First Minister Nicola Sturgeon tweeted: “To all students – I’m so sorry Covid is making this special time of your lives so tough.
“But it won’t be forever and the more we get the virus back under control now, the sooner you’ll get a bit of normality back. So, please do what’s being asked of you.”
Universities have also agreed to increase staff presence in student accommodation.
They said they will be “vigilant” against any breaches of guidance and will also offer welfare and practical support to those experiencing isolation.
The meeting was made up of university principals as well as Higher Education Minister Richard Lochhead.
He said: “This is a welcome package of additional actions, building on the clear guidance that is already in place, to support all students and staff adhere to the rules and stay safe as they make a welcome return to study.
“We expect everyone to comply with public health advice and, as new laws come into force tomorrow, it’s even more important institutions make every effort to ensure the rules are understood and followed – and appropriate actions are taken if not.

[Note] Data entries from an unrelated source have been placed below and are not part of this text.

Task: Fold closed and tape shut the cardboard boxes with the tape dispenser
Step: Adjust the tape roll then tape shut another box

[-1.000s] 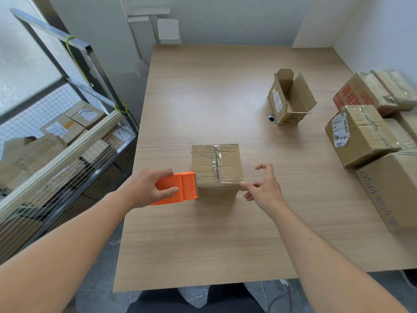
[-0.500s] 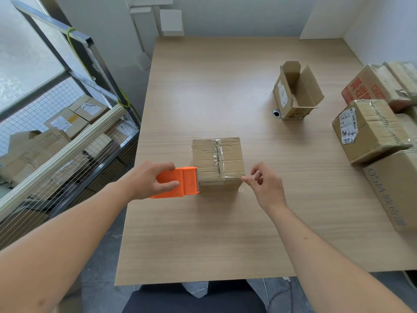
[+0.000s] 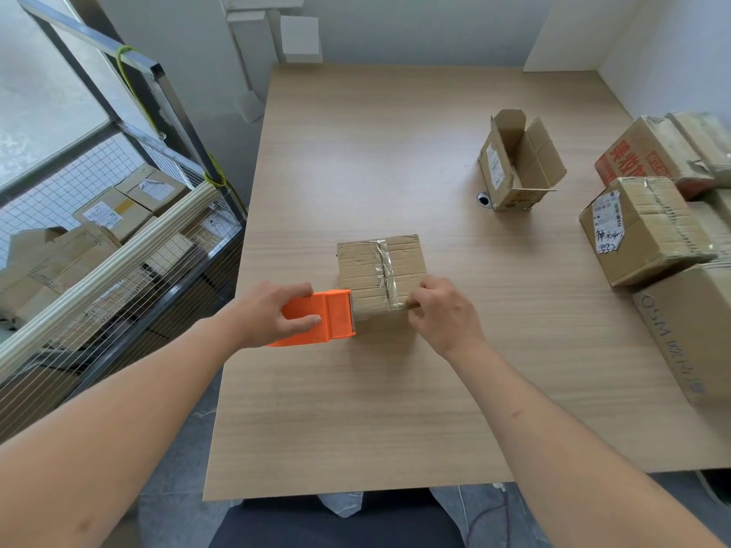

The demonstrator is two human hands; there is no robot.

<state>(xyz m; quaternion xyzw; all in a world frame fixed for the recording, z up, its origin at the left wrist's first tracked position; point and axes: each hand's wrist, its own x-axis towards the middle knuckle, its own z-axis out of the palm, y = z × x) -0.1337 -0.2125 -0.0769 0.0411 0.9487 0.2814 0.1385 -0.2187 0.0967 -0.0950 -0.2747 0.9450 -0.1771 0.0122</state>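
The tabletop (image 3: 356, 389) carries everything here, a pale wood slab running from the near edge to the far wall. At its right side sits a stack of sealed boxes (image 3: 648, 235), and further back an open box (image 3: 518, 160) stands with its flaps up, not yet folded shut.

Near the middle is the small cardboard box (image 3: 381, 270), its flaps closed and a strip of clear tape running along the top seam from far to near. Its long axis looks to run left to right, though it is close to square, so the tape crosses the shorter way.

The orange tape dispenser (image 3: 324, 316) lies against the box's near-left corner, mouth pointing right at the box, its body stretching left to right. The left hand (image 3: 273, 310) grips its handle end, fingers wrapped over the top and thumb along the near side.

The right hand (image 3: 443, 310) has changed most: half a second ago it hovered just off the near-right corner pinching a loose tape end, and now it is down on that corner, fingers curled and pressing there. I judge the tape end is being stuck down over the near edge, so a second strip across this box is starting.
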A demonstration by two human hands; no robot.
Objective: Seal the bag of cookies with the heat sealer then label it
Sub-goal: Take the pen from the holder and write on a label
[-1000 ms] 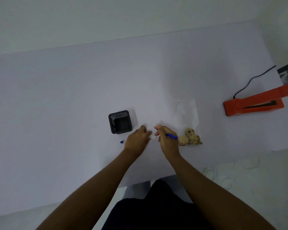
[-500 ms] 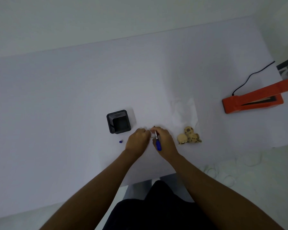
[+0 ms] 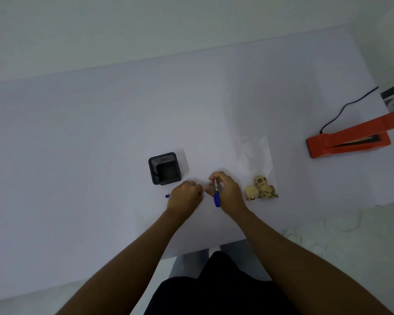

“We know that these are difficult times for many students and we are grateful to them for the sacrifices they are making to protect themselves, their fellow students and the wider community.”
Blame game ‘unfair’
University and College Union’s (UCU) Scotland official Mary Senior said: “It is astounding that the Scottish Government and principals are blaming students for Covid outbreaks on university campuses.
“This is an incredibly contagious virus and students were encouraged to return to campuses.
“UCU has argued that the default position for universities should be remote and online working, in line with other workplaces.”
Matt Crilly, NUS Scotland president, added: “Tonight’s announcement by Universities Scotland and endorsed by the Scottish Government unfairly blames students for the spread of coronavirus and takes the unjustified step of applying different rules to students over and above the rest of the adult population.”